• [EXERCISE OBJECTIVE] Which lines below contain "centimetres"? Copy every one of them.

• [RECORDS FOR THIS TASK]
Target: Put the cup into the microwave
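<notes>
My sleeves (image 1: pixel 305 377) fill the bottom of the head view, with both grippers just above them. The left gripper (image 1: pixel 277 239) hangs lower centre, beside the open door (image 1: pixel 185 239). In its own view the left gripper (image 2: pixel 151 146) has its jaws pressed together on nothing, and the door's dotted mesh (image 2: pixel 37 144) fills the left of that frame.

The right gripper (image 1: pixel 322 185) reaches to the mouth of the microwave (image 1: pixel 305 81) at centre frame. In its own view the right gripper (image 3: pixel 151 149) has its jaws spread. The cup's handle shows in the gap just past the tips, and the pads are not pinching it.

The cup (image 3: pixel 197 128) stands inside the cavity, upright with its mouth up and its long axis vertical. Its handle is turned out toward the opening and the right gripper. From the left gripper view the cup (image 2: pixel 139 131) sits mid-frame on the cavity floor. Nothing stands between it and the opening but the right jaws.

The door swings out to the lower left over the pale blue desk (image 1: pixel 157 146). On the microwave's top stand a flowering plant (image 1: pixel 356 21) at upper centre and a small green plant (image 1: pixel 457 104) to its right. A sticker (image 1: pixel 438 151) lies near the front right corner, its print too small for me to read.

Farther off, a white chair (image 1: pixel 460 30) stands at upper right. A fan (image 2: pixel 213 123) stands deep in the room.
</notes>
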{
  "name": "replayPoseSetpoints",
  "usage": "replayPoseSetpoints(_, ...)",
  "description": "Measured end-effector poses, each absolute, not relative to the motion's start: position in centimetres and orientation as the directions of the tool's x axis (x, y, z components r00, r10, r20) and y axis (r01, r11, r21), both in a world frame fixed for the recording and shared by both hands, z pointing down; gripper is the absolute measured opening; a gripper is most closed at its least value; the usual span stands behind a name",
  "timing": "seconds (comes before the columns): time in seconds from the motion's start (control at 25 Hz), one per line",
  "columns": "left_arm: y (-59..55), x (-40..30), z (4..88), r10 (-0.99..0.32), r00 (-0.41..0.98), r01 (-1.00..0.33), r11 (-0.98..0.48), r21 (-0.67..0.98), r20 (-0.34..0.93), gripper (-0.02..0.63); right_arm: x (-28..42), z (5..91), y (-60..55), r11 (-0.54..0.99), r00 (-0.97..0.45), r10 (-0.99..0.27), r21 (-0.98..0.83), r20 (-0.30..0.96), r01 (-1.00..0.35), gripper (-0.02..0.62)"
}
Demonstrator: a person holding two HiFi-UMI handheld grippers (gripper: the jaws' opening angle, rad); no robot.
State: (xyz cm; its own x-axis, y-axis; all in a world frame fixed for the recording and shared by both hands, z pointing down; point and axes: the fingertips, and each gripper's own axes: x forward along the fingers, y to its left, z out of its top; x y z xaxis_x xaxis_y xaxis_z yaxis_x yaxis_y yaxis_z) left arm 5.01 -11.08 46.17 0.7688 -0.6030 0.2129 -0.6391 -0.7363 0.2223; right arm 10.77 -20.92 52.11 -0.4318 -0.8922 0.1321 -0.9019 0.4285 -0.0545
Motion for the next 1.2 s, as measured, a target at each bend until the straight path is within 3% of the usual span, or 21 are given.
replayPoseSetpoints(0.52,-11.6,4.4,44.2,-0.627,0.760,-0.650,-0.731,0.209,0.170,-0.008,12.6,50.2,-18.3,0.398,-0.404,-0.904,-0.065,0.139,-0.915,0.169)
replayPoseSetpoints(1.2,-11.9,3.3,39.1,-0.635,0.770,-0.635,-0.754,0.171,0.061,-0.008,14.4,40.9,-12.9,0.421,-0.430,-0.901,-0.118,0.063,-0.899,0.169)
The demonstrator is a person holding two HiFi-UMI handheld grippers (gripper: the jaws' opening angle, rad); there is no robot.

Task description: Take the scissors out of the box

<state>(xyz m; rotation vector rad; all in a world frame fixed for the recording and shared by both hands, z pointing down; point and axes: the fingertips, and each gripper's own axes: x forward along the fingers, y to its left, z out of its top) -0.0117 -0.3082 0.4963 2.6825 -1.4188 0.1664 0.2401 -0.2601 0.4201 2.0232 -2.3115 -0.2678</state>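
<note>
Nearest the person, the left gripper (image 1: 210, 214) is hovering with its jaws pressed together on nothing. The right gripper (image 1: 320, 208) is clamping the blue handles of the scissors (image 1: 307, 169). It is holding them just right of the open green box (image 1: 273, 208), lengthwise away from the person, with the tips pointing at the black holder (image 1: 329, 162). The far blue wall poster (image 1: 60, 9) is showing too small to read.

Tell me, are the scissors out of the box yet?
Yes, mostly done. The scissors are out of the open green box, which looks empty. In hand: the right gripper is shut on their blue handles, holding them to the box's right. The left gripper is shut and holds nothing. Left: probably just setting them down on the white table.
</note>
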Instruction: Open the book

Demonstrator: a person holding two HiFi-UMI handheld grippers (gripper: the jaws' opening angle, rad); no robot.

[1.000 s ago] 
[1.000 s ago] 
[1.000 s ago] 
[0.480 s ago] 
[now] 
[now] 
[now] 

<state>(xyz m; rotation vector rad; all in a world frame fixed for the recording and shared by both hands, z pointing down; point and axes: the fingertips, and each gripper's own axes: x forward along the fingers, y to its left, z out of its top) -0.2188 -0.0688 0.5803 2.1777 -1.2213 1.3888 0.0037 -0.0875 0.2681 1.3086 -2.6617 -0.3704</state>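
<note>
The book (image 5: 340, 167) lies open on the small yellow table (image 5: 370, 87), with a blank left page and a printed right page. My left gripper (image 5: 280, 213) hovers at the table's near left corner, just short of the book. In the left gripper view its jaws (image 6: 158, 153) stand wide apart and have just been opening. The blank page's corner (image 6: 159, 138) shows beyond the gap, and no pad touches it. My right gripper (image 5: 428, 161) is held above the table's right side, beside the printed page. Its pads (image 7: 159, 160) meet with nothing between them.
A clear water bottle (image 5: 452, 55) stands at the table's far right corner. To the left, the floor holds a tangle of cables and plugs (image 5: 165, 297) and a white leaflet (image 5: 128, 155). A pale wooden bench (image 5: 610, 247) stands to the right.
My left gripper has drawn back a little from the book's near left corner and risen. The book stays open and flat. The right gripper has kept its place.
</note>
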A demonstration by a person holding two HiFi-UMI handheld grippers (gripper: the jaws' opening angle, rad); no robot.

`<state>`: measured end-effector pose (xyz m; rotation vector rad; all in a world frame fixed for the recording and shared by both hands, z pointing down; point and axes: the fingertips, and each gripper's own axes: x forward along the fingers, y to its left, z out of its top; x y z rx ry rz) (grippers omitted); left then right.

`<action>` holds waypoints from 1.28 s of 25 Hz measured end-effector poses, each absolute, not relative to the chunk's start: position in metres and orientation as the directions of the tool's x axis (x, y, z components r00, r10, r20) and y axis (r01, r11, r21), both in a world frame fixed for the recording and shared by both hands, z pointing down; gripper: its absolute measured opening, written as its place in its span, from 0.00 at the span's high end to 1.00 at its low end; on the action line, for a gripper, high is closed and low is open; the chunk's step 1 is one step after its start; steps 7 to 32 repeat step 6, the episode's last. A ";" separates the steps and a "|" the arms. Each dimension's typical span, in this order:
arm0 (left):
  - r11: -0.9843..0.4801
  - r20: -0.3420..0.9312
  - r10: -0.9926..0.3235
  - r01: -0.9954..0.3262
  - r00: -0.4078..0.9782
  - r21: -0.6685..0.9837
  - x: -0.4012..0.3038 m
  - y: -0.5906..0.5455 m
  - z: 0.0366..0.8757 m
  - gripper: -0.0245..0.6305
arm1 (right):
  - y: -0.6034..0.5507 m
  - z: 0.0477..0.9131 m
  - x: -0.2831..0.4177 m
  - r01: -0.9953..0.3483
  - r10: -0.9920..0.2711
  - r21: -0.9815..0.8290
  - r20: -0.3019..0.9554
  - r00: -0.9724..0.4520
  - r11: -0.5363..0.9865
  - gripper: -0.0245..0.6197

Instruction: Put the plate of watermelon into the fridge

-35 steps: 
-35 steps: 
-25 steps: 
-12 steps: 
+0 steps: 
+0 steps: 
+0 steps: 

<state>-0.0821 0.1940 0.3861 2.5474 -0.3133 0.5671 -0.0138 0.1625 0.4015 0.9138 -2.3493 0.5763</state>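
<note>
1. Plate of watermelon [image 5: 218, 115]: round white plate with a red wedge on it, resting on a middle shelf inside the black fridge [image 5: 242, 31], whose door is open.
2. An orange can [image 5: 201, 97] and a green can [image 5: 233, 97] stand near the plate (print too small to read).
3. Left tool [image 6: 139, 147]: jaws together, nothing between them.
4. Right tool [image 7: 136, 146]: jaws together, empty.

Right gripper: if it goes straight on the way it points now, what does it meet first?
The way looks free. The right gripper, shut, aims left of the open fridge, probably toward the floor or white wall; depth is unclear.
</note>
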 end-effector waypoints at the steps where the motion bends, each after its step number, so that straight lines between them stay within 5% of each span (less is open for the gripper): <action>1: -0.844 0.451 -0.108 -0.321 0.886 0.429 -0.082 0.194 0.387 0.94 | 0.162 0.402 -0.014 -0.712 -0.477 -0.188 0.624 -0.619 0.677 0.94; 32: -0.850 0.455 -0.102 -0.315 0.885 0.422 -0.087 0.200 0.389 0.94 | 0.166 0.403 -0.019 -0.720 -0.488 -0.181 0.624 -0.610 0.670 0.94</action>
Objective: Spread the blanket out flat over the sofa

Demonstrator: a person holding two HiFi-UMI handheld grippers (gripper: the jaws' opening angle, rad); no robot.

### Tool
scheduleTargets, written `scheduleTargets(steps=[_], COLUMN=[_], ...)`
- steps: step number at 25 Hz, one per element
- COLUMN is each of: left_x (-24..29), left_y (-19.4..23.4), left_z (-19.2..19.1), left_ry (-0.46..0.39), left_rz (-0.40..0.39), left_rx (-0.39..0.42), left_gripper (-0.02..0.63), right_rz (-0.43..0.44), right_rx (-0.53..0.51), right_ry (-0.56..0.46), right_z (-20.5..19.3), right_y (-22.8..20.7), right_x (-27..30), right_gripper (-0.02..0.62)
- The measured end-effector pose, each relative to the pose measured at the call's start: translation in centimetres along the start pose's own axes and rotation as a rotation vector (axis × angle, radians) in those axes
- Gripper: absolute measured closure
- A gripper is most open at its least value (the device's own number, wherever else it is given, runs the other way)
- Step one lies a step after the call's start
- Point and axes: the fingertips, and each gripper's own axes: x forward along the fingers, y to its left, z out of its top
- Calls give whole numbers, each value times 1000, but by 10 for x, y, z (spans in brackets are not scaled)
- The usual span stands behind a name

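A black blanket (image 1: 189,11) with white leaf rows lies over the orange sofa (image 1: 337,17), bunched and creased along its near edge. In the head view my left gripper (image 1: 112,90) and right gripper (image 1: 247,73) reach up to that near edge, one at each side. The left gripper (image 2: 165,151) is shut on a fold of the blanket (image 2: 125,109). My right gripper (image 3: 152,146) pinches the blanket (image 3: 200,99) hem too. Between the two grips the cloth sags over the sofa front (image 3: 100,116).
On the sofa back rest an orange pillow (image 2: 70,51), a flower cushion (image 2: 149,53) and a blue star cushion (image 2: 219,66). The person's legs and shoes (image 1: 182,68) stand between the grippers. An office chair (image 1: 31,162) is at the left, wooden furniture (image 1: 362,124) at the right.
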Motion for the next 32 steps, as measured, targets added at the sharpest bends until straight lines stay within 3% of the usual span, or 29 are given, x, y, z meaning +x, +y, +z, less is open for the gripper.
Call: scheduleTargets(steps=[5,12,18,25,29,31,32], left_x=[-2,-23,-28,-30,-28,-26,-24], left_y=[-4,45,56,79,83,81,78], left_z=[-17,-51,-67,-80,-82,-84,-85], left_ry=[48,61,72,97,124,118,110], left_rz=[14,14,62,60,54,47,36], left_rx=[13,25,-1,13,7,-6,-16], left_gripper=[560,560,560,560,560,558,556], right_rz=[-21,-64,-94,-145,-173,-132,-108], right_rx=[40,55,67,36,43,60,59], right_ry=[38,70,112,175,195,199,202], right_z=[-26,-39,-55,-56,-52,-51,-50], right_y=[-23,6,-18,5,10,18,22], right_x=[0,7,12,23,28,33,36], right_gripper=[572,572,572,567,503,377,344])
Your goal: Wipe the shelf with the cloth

• [RESPONSE TO THIS EXERCISE]
  "description": "Measured end-effector poses, each absolute, not relative to the motion's start: position in centimetres and orientation as the directions of the tool's x axis (x, y, z components r00, r10, r20) and y axis (r01, r11, r21), both in a world frame fixed for the recording and shared by both hands, z pointing down; gripper is the absolute measured opening; a gripper is most closed at its least value; the usual span stands behind a name",
- The measured end-effector pose, each relative to the pose measured at the call's start: translation in centimetres along the start pose's own axes and rotation as a rotation vector (axis × angle, radians) in those axes

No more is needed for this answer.